Manger du pain et du cholestérol

Par Coraline Laurent | octobre 24, 2021

L'hypercholestérolémie présente un facteur de risque majeur de maladie cardiaque, la principale cause de décès aux États-Unis. Les Centers for Disease Control and Prevention estiment que plus de 70 millions d'Américains avaient des taux élevés de LDL ou de « mauvais cholestérol ». Plus des deux tiers de ces personnes n'avaient pas leur cholestérol sous contrôle. L'alimentation joue un rôle important dans le cholestérol, et certains aliments comme le pain peuvent offrir des choix sains et malsains, selon le type et les ingrédients.

Informations nutritionnelles

Les principaux avantages du pain et du cholestérol sont associés à sa teneur en fibres. Une tranche de pain blanc contient 66 calories et 0,6 g de fibres alimentaires. Le pain de blé entier, en revanche, contient le même nombre de calories mais 0,9 g de fibres. Les deux types de pain sont pauvres en graisses saturées, contenant moins de 1 g chacun. Cependant, le pain varie considérablement dans sa valeur nutritionnelle globale lorsque vous prenez en compte les autres ingrédients présents dans différents types de pain et les garnitures que vous appréciez sur votre pain.

Gardez le beurre

Ce que vous mettez sur votre pain peut affecter votre apport en cholestérol et le risque d'hypercholestérolémie . Le beurre et l'huile d'olive ont la même quantité de calories. Cependant, le type de graisse varie, affectant la valeur santé globale du pain sur le cholestérol. Le beurre est une graisse saturée. L'American Heart Association vous recommande vivement de limiter votre consommation de graisses saturées en raison de leurs effets sur le cholestérol. Au lieu de cela, vous devriez garnir votre pain d'une alternative plus saine comme le beurre d'amande, qui est une graisse polyinsaturée et peut améliorer votre cholestérol.

Gras trans et cholestérol

Lorsque vous achetez du pain, vous devez étudier attentivement l'étiquette pour détecter la présence de trans graisses, un ingrédient commun dans les produits commerciaux. Comme les graisses saturées, les graisses trans peuvent augmenter votre cholestérol LDL. Le risque des graisses trans et des graisses saturées réside dans son rôle dans le développement de l'athérosclérose ou le durcissement des artères. Une alimentation riche en ces graisses provoque un rétrécissement des vaisseaux sanguins en raison de la formation de plaque. Si une partie de la plaque se détache, elle peut obstruer les vaisseaux sanguins, entraînant une crise cardiaque ou un accident vasculaire cérébral.
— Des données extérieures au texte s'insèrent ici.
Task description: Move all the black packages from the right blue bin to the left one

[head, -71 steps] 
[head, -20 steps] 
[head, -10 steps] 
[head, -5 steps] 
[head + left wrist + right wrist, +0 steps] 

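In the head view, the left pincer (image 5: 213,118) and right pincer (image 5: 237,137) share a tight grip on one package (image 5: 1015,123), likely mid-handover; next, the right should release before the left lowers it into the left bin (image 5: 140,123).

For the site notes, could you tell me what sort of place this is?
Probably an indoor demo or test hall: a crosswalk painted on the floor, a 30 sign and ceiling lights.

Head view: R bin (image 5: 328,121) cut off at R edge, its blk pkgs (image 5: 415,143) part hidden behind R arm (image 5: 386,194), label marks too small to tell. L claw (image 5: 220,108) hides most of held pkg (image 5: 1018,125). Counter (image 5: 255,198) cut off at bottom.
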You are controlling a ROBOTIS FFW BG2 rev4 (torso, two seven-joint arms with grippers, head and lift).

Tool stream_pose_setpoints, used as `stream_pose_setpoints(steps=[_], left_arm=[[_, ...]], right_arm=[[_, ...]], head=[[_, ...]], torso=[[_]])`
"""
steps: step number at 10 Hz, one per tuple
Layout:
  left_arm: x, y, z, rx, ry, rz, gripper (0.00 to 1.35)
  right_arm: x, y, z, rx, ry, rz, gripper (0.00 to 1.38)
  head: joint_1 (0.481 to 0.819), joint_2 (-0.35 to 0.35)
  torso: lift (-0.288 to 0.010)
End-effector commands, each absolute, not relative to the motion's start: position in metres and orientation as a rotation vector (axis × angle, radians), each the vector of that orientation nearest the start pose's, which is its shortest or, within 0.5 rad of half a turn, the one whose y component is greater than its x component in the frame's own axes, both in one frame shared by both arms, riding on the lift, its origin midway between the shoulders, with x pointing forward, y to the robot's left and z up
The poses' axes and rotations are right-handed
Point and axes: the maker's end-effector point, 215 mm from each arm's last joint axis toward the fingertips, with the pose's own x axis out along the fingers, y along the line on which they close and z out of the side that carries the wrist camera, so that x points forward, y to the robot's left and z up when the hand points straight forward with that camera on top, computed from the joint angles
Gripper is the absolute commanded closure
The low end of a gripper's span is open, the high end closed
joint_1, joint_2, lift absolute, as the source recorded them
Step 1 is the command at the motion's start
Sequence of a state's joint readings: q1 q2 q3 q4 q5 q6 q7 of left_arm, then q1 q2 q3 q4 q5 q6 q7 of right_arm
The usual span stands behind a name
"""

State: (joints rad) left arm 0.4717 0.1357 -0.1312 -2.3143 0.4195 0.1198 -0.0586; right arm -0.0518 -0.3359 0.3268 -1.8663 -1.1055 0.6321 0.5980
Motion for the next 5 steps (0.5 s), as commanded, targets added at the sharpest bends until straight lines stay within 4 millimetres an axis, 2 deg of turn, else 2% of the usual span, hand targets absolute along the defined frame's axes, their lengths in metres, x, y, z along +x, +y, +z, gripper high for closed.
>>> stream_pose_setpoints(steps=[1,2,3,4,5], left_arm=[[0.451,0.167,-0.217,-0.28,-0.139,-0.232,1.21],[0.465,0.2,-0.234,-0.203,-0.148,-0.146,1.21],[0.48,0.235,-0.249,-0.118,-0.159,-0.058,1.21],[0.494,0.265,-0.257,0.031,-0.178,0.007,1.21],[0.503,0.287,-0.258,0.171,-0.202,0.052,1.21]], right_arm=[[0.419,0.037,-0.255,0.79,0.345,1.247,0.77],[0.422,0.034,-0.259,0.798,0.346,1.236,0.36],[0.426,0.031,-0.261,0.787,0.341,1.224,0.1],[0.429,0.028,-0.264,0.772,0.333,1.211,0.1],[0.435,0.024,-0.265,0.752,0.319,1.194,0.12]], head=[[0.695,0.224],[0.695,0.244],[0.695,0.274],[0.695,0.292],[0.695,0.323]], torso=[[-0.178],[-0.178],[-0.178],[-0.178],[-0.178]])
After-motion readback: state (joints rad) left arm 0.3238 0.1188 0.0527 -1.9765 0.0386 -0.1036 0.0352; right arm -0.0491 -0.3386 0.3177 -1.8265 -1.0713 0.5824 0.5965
Grains entiers et cholestérol

Votre choix de pain peut améliorer votre taux de cholestérol. Les grains entiers tels que le son de blé entier et la farine d'avoine peuvent aider votre corps à éliminer l'excès de cholestérol dans le sang. Les fibres peuvent être solubles ou insolubles, selon la source. Les formes solubles telles que l'avoine ont montré un effet plus important sur la réduction du cholestérol LDL ainsi que sur l'amélioration de la pression artérielle et de la réponse à l'insuline, explique une étude réalisée en 2010 par l'Université d'État de Pennsylvanie. Pour gérer au mieux votre cholestérol, vous devriez vous en tenir aux pains à base de grains entiers pour des bienfaits optimaux pour la santé.